Posting pics of zen gardens brought me back to the memories of my silly venture into zen-ness few years ago. The level of zen can be viewed at different scales of how a person does/sees/thinks things. I had to dabble into this philosophy as part of my work, so I have never touched the word Zen in its real meaning that my heart knows. That is also why if I ever sound annoying calling it zen-ness instead of respectfully addressing it as Zen or Zen buddhism or Zen philosophy, it is because that is my way of showing respect – taking a lighter approach because I know there is much greater depth that I was (circumstantially) not able to tackle.
I was reading tonnes of books for the work I was doing, which was a great opportunity to immerse myself in understanding life and the circumstances we were held in, and that existential angst is something we have to accept and deal with (I could not even put this idea out coherently in this straightforward sentence five years ago). In fact, I was playing with so many different types of zen toys to keep me sane – inner peace was an inexistent word at that point in time.
Here are some pics of my level of zen then:
I got this incense burner to keep my hands warm at first, but it turned out to be a therapeutic toy. I started collecting different types of incense for the different smells. Then I started collecting different shapes and sizes of moulds to compact the incense. This was as far as I could go with the neatness.
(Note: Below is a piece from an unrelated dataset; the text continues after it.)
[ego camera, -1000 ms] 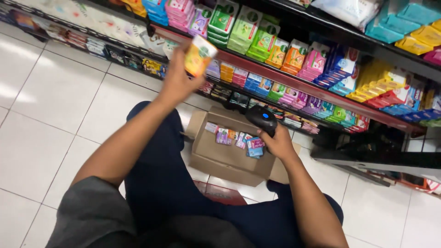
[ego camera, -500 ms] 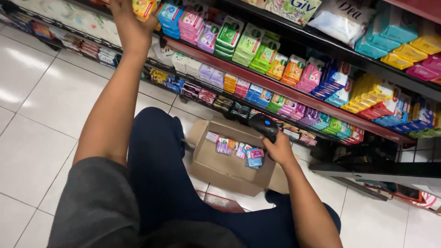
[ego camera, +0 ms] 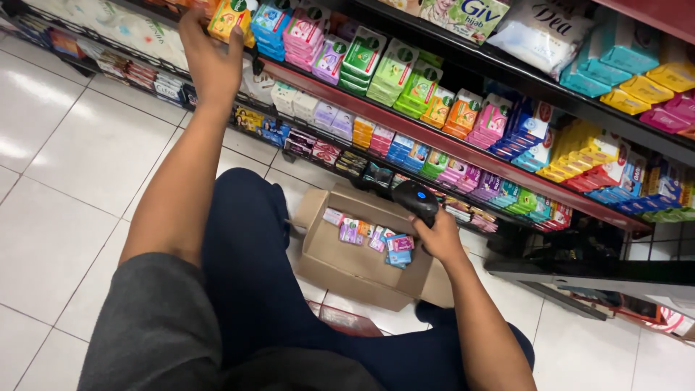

The white bed was supposed to be flat, but I was unable to achieve that as I was not patient enough to ease out the indentations from the flattening tool. The shape was worse – I did not have the patience to compact them enough, so the incense never got to burn continuously from start to end. I had to keep lighting it up – at least three times for this cloud emblem. To think I was ambitious enough to buy some skinnier and more complicated shapes. 😀
It was very tempting to get a zen garden tool kit from amazon as well. There was actually a secret reason why I did not buy it online … As the saying goes, “go big or go home“. Ahem … check out my zen garden … coughcoughcough.
This one almost drove me nuts. Worse for my team. I couldn’t find the picture of us laying the rocks – we had a bulldozer and at least five workers to get three of the rocks in place. Almost in place. I was getting quite peeved and feeling bad for my team as I watched them struggle to get the rocks to the angle I wanted. HOW UNZEN!!! But that was how life was, and however much I despised myself for adulterating this culture/philosophy, that was the circumstance I got caught in. I’m sorry, I still am.
When we first loaded the white gravel, it was beautiful and clean. And then the next day, I saw the leaves on it. Ouch. I tried sweeping them, but that messed up the raked lines; I then tried picking up the leaves, but gave up very soon after because there were just too many trees around. On hindsight, it is ridiculously funny. I was very pissed off when the boss told me to rake the lines myself. It was not because I was lazy or what, but these rakings were meant to be done by very thoughtful/wise people contemplating life at a certain level of consciousness, not an amateur like me who hardly even know why I was existing in such a damned circumstance.
But I did it anyhow, there was no one else (no abbots or monks around) to do that. It was really good training for me, however amateurish I was. Even for an untrained layperson, this whole exercise of raking lines really put me in a state of focus, which I now understand to be a form of connection to the inner self within. And of course, gaining acceptance of mother nature and her acts opens up the heart to more than the OCD style of stillness/neatness/cleanliness.
Maybe it is time to try again. I may be better at it now that I have learnt to let go of many things we have no control over.